Natural gas plays a major role in current efforts to implement new energy and climate policies in the European Union. Proponents claim it as an important, clean energy source needed as a ‘transition’ fuel, while social movements and communities increasingly organize against dangerous gas fracking techniques and increased gas flaring across the globe.
This paper was born out of a debate on natural gas during a series of meetings hosted by the Rosa-Luxemburg-Stiftung, Brussels Office, in the context of its long-term project on energy in Europe in 2013. Three key points emerged in these discussions which have led to this publication:
- The inherent contradictions between gas-related infrastructure expansion and plans for emission reductions.

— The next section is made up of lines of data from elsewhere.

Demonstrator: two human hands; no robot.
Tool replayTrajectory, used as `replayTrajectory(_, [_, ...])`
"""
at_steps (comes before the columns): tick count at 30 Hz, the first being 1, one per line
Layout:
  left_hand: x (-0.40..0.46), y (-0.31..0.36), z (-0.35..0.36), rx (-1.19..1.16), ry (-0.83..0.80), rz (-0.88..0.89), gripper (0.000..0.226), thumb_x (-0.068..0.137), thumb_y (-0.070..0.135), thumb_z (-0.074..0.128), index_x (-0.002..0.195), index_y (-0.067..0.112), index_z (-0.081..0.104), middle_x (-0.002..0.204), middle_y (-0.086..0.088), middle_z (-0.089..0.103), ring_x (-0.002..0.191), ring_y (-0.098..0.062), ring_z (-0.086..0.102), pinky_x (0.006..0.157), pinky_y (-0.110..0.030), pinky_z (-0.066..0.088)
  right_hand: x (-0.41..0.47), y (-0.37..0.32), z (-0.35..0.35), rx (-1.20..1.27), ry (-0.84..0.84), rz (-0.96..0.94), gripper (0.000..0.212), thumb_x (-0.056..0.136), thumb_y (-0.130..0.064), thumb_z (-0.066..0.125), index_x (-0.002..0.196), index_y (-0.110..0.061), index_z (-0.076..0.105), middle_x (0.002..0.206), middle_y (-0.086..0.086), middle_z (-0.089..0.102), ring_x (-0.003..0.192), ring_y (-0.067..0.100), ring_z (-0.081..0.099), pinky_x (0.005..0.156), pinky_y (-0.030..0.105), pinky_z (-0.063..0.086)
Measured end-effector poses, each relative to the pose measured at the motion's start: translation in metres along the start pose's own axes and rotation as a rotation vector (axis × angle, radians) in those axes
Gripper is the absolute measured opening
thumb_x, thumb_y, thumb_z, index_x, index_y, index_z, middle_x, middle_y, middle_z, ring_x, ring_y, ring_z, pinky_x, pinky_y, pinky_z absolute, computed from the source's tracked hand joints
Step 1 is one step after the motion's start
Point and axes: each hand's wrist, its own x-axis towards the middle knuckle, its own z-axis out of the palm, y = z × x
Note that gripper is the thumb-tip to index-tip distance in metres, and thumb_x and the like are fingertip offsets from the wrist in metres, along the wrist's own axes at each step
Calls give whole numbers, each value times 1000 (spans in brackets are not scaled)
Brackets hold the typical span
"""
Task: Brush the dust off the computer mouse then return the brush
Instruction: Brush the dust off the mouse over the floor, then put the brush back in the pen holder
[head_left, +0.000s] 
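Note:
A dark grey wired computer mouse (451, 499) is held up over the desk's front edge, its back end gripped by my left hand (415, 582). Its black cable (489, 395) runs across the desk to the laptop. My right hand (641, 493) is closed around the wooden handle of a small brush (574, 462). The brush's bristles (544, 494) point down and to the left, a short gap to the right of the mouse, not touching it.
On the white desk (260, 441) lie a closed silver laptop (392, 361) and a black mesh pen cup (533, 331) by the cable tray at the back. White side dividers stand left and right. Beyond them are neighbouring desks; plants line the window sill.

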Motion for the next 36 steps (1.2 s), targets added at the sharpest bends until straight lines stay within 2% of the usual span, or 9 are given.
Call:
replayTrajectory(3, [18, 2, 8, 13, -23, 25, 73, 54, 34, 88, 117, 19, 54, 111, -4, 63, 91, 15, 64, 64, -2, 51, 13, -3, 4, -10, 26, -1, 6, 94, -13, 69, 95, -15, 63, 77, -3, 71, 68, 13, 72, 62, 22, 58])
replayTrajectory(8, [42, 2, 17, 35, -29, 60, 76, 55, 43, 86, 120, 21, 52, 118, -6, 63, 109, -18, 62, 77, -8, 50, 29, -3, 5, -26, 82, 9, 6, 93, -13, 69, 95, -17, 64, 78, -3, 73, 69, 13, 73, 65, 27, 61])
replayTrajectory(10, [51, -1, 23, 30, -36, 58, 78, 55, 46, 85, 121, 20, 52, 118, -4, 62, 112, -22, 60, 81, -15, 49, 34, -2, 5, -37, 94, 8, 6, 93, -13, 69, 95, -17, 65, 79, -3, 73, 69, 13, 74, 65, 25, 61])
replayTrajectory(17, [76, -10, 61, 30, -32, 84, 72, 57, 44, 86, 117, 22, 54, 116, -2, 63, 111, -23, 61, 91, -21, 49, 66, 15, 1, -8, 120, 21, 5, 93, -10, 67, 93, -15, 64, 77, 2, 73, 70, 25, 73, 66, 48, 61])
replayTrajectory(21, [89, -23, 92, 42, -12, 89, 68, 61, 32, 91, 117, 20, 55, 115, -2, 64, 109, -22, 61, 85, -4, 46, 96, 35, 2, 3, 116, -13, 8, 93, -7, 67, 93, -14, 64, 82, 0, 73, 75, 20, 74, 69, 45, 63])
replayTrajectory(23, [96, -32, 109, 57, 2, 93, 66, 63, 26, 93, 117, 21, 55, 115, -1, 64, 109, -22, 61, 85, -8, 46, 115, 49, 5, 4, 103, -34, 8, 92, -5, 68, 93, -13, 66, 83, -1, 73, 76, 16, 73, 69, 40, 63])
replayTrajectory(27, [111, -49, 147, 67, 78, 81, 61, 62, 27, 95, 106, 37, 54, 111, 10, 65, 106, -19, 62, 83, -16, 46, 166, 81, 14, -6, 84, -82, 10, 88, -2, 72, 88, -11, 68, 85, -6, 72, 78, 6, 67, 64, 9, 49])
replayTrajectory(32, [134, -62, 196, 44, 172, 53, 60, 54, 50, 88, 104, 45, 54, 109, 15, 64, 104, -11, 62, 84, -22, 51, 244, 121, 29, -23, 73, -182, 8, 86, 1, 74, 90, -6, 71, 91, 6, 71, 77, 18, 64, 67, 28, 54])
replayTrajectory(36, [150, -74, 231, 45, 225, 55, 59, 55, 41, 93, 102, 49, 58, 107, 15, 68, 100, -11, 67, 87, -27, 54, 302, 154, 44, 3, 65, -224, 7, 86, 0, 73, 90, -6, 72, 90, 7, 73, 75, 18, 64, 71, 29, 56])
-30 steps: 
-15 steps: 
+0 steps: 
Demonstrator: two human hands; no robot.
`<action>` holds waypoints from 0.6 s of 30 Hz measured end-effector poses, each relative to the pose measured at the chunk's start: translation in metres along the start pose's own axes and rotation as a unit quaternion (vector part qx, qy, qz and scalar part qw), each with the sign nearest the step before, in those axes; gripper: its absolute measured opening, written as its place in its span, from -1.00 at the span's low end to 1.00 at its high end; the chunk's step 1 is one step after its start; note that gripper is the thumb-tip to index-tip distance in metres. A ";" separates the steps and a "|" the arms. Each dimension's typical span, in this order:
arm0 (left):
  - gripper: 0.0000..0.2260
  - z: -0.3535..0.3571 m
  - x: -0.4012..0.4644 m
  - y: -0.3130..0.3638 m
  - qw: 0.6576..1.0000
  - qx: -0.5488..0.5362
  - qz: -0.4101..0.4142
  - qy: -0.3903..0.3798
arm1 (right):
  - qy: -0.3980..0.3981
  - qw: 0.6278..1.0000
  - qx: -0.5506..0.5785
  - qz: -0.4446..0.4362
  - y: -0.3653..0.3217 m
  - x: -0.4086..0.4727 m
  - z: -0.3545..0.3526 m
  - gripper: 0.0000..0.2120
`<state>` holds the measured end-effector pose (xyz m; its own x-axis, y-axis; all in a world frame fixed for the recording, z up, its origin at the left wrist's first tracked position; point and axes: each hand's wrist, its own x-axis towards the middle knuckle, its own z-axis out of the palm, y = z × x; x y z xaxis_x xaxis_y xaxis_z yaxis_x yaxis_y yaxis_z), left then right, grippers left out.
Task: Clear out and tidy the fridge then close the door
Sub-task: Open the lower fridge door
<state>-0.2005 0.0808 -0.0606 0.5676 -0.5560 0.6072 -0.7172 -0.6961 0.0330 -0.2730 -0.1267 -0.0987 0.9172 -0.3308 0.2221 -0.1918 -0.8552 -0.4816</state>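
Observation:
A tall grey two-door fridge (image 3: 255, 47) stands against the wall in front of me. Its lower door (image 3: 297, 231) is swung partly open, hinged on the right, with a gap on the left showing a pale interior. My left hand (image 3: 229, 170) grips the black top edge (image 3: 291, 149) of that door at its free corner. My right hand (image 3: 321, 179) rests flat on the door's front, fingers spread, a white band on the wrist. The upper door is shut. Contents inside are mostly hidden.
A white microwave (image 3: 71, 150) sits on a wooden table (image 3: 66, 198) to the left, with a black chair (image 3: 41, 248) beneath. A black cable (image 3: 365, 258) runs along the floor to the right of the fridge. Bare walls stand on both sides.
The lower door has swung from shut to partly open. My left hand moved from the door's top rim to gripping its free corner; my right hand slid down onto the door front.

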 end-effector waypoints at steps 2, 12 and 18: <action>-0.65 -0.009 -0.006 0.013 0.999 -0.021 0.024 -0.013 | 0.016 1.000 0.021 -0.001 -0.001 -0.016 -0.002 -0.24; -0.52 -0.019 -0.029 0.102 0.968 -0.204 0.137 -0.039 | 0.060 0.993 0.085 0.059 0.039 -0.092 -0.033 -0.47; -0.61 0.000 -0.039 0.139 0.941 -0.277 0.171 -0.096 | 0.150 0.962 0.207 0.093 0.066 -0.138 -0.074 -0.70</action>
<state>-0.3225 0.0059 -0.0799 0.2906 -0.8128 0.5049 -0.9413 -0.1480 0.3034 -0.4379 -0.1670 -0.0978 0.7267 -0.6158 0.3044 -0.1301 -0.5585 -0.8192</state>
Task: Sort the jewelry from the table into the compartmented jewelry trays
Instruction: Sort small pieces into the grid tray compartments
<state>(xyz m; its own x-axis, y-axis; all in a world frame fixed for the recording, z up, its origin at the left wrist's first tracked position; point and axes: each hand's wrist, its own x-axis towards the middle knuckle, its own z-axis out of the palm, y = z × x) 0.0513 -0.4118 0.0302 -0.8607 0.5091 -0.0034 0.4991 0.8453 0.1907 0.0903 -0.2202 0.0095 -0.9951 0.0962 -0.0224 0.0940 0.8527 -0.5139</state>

The authors examine the increasing ‘lock-in’ effect of massive infrastructure projects that enforce the continuing extraction of natural gas.
- The European gas markets push for implementing a natural gas spot market which leads to a consolidation of the vision of natural gas as a commodity and its financialization.
- The environmental and social movements struggle to increase awareness of the numerous negative impacts of current extraction techniques, while natural gas is publicly promoted as a clean transition fuel.
These contradictions are mere examples for the problems inherent to the current EU energy and climate policies. Instead of offering solutions for a clean energy deal, they perpetuate fossil fuel dependency. The EU lacks comprehensive measures leading to the important energy transformation that would leave fossil fuels underground.